I really could care less which way the time is set (standard or the stupid daylight savings) I just wish the politicians would set it 1 way or the other & LEAVE IT ALONE. After all there's not 1 more minute of daylight shining during same time frame either way!! Heck just split the difference by changing time by 30 minutes!!!!!!!!!


----------



## KS John (Aug 6, 2018)

Why do politicians think they are God and can make more daylight in a 24 hour day? If you need to go home early, start early, do not ruin everyone else's day by forcing your way on them!


----------



## Vol (Jul 5, 2009)

Many folks that have a 9-5 job get home in the dark here....DST in the winter would allow those here to get a few chores done while still light.....like feeding their cattle etc.

Regards, Mike


----------



## Vol (Jul 5, 2009)

KS John said:


> Why do politicians think they are God and can make more daylight in a 24 hour day? If you need to go home early, start early, do not ruin everyone else's day by forcing your way on them!


The people of Tennessee asked for a permanent change to DST....it was overwhelmingly supported by the citizens statewide. So, they sought the support of their state legislators whom of which obliged. No one was portraying God Almighty.

Regards, Mike


----------



## RockyHill (Apr 24, 2013)

Vol said:


> Two weeks from this Sunday, (November 3rd), Daylight Saving Time ends and Standard time begins.
> 
> Late last spring, the Tennessee legislature approved a bill that made Daylight Savings time permanent, which the Governor promptly signed. The kicker is that Federal law has provision for making Standard time permanent, but no provision for making Daylight Savings Time permanent. So Tennessee cannot make the change to permanent DST until Federal law makes provision for such a change. Several other states have done the same as Tennessee and several more are awaiting State approval to do so. I am not sure how this is being received by the U.S. Legislature.
> 
> ...


First choice

Second choice

I really, really do not like the changing twice a year!

Shelia


----------



## BWfarms (Aug 3, 2015)

It's to keep the after work hunters at bay


----------



## KS John (Aug 6, 2018)

Vol said:


> The people of Tennessee asked for a permanent change to DST....it was overwhelmingly supported by the citizens statewide. So, they sought the support of their state legislators whom of which obliged. No one was portraying God Almighty.
> 
> Regards, Mike


But in my admittedly simple mind, there are X number of daylight hours in a day. If the people of Tennessee who have 9 to 5 jobs ( I have one of those too, only 06:00 to 16:30) need more daylight they need to petition there employers to allow them flexible hours.

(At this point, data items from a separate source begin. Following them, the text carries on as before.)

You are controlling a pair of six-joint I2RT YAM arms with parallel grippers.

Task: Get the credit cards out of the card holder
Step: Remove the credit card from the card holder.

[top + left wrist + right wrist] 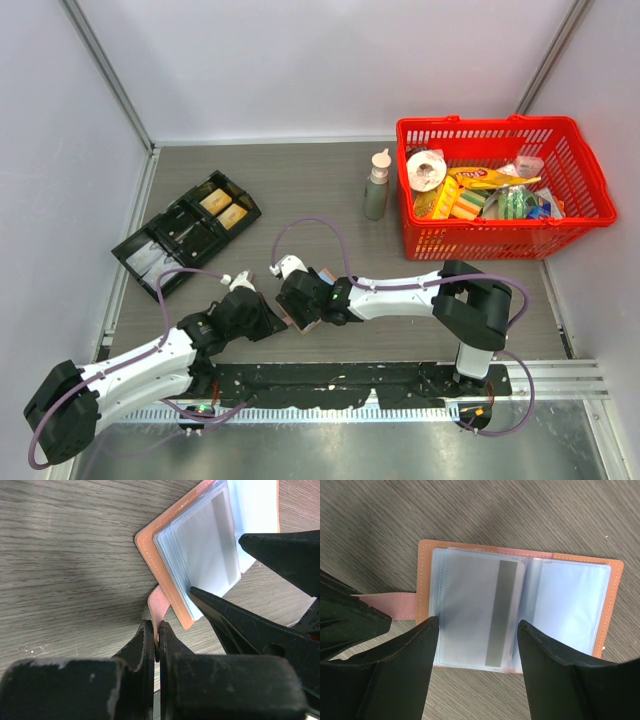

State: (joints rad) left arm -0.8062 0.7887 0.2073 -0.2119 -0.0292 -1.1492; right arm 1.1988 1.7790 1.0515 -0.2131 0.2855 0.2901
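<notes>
The tan-pink card holder [422, 580] lies open on the table, its pale blue-grey lining and clear sleeves facing up. A pale credit card [470, 610] with a grey stripe sits inside the left sleeve stack. My left gripper [157, 630] is shut on the holder's pink strap tab [159, 607] at its left edge. My right gripper [477, 624] hangs open just above the left sleeves, one finger on each side of the striped card, with nothing between them. In the top view both grippers [272, 322] [300, 310] meet over the holder [303, 320], which is mostly hidden.
A red basket [500, 240] full of groceries stands at the back right, with a green-grey pump bottle [377, 186] just left of it. A black compartment tray [185, 235] lies at the left. Grey walls close in the table.
</notes>
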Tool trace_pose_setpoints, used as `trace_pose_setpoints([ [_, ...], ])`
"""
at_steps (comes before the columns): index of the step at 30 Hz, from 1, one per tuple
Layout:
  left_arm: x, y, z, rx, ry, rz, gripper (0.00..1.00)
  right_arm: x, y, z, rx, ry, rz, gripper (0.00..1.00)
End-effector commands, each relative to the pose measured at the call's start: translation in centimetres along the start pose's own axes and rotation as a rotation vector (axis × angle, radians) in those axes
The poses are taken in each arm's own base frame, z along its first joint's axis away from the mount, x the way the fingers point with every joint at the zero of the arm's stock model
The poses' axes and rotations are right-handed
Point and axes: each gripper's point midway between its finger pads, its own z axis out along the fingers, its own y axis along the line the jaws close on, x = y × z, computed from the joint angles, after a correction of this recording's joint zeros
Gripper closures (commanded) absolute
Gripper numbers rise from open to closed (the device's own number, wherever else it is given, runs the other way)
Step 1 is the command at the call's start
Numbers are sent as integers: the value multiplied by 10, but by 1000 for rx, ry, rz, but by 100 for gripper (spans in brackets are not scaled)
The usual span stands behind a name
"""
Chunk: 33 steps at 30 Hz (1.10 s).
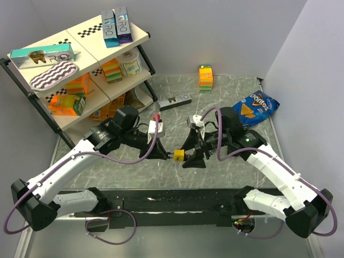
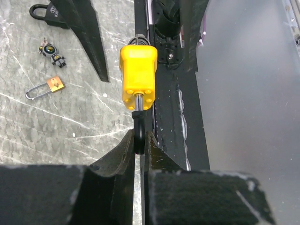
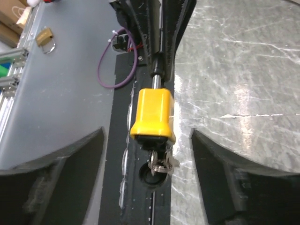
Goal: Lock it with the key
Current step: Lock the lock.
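On the grey marbled tabletop (image 2: 70,131), a black padlock (image 2: 44,9), a small orange padlock (image 2: 44,87) and a dark keychain (image 2: 52,51) are lying. My left hand (image 2: 139,140) is pinching the yellow blocky lock (image 2: 138,77) by its dark curved shackle (image 2: 138,126), in the air; the metal key (image 3: 161,164) is hanging from its end, between my right hand's (image 3: 147,136) spread fingers (image 3: 70,164).

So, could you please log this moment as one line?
left gripper: shut on yellow block padlock by shackle | silvery key bunch: at padlock's base | right gripper: open, flanking it
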Motion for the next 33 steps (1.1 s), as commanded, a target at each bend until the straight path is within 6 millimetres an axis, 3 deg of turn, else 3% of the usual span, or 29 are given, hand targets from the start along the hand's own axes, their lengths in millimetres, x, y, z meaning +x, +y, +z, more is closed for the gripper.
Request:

If they are involved with working with out of state or out of country suppliers or customers they are actually allowing themselves less time to interact with them, unless of course they change to permanent DST. Just my opinion.


----------



## r82230 (Mar 1, 2016)

Vol said:


> Many folks that have a 9-5 job get home in the dark here....DST in the winter would allow those here to get a few chores done while still light.....like feeding their cattle etc.
> 
> Regards, Mike


Here it's sunset a little after 5 and not 5.30, so I would like it but probably won't ever fly here.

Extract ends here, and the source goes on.